Monday, July 7, 2008

Billy Wagner Is No All-Star

The rosters for the 2008 All-Star Game were announced over the weekend, which usually ends up to be more of a topic than the game itself. Only one Met made the National League team - Billy "Blown Save" Wagner - and the Mets are pushing hard for David Wright to get the final slot in an online poll taking place this week. Vote for whoever you want, but I chose the consistently underrated Pat Burrell for the last spot on the team.

Maybe I'm being a little hard on Billy - he does have a 2.31 ERA and a 0.971 WHIP and has pitched very well for a good part of the season. He's also blown six saves, second in the entire league, and at this point in his career Wagner is a specialist who only pitches in the situations he's most comfortable in. After giving up the game-tying home run yesterday, Wagner failed to come out to start the tenth inning, even though the Phillies had two lefties coming up and the Mets had already used four relievers. An All-Star gets the extra outs you need in that situation; a relief specialist sits in the dugout and waits for his next save opportunity.

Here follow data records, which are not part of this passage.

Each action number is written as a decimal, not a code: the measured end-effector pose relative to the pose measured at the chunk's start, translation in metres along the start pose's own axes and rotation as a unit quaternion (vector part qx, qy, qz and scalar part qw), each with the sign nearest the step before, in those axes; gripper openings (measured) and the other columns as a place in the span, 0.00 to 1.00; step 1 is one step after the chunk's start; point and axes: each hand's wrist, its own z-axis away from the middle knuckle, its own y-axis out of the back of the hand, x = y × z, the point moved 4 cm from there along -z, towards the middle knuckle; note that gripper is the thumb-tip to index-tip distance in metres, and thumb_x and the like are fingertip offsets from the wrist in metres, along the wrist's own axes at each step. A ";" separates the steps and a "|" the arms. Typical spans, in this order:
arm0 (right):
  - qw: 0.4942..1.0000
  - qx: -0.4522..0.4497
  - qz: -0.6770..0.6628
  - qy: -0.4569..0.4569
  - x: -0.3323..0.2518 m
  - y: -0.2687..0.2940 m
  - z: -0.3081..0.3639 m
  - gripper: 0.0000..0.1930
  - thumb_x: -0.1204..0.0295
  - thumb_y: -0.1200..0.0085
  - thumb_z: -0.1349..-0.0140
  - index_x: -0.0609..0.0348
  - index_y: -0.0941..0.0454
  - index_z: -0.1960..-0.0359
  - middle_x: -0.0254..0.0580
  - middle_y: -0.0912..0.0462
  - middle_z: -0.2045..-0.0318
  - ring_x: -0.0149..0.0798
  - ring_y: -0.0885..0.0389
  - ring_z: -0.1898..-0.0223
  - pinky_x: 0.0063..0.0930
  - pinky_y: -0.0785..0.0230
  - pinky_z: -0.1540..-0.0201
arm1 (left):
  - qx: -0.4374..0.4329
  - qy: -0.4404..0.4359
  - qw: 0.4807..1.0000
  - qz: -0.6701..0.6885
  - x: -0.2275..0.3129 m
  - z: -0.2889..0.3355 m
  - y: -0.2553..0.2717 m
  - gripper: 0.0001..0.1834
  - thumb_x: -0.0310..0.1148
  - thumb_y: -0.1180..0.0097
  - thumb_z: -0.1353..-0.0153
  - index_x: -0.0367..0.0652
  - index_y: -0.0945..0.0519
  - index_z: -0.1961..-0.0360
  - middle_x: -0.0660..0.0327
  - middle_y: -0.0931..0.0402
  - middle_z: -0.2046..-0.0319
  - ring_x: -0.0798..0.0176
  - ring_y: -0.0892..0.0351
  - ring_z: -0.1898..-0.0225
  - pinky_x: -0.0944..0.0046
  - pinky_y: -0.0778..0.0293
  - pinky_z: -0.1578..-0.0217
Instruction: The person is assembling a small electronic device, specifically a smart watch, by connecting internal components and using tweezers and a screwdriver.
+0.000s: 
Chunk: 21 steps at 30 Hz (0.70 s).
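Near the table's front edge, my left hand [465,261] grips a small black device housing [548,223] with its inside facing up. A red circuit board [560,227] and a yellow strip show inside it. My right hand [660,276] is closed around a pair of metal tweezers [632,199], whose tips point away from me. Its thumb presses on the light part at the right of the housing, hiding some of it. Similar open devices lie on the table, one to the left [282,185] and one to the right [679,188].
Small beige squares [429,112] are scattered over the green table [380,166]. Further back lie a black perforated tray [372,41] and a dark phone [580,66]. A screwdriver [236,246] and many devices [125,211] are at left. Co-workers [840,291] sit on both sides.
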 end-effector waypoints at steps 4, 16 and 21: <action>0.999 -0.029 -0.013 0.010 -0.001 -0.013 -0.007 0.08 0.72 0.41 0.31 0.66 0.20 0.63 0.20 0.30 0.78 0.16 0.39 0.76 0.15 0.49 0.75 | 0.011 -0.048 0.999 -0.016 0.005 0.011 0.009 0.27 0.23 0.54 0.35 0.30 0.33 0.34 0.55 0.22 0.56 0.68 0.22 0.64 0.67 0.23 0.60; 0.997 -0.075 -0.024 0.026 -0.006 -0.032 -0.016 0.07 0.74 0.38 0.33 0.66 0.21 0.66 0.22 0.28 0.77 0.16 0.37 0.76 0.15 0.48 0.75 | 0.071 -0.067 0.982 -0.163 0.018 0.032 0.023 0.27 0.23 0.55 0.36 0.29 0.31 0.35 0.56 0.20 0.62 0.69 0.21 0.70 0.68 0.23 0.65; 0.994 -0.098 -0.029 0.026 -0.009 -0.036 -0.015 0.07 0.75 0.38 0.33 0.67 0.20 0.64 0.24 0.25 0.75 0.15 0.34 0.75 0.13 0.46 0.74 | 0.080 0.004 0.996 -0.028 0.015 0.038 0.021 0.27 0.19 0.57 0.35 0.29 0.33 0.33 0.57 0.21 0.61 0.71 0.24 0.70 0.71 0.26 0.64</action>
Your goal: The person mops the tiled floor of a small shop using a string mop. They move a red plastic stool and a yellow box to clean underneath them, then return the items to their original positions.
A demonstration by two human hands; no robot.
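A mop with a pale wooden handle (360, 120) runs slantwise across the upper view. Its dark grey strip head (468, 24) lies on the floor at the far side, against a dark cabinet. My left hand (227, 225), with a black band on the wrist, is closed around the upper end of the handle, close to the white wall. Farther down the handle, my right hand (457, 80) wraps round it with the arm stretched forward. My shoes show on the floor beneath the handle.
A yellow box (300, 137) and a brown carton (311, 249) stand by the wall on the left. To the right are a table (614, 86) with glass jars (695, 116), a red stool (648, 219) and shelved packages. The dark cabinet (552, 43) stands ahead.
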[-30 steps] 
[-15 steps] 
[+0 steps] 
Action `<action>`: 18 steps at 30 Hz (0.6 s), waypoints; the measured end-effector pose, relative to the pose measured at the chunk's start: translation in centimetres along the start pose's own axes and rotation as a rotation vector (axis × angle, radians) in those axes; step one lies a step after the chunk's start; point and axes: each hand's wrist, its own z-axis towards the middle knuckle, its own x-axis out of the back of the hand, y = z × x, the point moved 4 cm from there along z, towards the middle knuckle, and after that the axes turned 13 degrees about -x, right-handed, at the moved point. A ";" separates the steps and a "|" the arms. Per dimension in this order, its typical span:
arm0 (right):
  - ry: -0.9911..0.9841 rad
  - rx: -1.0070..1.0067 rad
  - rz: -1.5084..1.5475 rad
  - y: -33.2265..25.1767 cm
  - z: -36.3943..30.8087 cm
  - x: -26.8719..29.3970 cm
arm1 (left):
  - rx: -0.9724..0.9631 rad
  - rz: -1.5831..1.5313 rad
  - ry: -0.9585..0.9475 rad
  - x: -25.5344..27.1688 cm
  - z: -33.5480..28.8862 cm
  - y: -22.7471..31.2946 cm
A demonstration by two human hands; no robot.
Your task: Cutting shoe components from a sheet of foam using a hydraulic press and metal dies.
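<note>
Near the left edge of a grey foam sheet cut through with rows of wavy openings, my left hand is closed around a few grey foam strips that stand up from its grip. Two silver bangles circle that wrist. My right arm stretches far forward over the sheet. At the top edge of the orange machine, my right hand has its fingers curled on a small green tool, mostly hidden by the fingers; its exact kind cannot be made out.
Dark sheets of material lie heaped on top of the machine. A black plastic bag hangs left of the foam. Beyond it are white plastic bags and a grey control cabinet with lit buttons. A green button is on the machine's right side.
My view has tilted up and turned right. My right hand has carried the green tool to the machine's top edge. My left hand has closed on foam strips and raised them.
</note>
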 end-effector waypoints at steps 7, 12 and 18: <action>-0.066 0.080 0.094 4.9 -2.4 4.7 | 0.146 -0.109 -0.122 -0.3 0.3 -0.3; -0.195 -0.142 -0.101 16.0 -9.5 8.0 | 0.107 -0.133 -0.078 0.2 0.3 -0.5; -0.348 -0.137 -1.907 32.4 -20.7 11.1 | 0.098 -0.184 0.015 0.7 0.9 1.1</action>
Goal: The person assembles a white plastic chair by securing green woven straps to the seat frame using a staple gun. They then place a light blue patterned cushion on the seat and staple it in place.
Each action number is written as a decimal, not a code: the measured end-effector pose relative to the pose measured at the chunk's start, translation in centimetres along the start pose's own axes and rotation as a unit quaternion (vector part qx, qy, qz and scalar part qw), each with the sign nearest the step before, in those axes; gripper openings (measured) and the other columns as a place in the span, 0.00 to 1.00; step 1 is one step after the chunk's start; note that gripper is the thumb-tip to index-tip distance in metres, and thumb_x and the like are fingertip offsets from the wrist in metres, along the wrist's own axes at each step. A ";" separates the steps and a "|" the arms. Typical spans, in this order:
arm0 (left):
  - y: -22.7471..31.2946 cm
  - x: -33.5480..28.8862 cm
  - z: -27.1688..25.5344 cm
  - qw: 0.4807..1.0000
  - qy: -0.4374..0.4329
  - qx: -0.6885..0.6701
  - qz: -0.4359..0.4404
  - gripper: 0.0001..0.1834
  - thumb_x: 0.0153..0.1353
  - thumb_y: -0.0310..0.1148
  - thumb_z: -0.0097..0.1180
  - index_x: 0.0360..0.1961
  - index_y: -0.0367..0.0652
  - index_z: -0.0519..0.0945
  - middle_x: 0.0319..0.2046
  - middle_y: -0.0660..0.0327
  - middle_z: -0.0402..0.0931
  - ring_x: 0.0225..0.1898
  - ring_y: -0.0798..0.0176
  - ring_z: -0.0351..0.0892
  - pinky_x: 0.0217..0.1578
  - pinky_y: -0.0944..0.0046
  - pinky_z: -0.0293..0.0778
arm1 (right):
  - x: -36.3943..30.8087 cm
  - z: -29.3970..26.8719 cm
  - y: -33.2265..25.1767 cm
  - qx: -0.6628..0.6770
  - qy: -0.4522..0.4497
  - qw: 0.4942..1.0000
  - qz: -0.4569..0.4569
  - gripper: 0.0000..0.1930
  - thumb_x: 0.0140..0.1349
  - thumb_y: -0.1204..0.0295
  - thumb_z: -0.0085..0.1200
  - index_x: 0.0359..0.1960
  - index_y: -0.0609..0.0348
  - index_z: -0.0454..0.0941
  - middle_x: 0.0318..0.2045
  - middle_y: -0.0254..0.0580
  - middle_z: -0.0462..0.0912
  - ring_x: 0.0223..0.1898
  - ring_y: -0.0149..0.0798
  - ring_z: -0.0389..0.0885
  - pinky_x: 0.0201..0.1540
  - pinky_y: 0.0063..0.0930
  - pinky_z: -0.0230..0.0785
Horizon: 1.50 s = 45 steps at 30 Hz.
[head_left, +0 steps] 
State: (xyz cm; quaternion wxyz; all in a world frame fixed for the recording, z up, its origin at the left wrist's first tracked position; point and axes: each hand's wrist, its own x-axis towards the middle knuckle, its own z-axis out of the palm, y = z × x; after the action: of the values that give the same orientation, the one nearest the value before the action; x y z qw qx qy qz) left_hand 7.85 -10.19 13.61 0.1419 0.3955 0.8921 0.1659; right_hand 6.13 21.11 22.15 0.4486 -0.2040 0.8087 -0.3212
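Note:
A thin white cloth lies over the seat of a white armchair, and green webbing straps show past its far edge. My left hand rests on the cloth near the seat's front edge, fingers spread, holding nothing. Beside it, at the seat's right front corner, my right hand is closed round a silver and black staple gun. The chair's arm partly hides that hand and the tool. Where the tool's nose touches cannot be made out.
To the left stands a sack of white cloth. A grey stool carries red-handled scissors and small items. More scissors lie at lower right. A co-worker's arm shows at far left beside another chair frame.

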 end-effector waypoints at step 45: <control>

The Mets won the game despite Wagner, thanks to a terrific job by Joe Smith. Maybe Smith should've represented the Mets at the All-Star Game instead of Wagner. His ERA and WHIP may be higher (although at 3.22 and 1.129, still very respectable), but Smith has made more appearances, pitched more innings and can apparently be counted on to give the Mets more than three outs at a time if necessary.

I'm being facetious, of course, and part of the blame for Wagner's continued misuse needs to be laid at the feet of "conventional wisdom," which has chosen the most inefficient path for closer usage imaginable. Until one manager finally shows the brains and the balls to break the mold, closers will continue to be slaves to the save instead of being true relief aces.

Baseball is a cruel game sometimes. Jerry Manuel mismanages his bullpen and the Mets pull out their biggest win of the season. Terry Francona shrugs off conventional wisdom and properly leverages his relievers, only to be rewarded with a loss to a hated division rival on national television.

It came back to bite him last night, but Francona did the absolute right thing by bringing in Jonathan Papelbon to pitch the 10th inning against the Yankees. Most managers would've brought in an inferior middle reliever and hoped to keep the home team off the scoreboard. Francona rightly understood that if you leave your best pitcher in the bullpen until he had a lead to work with, you may never get to use him.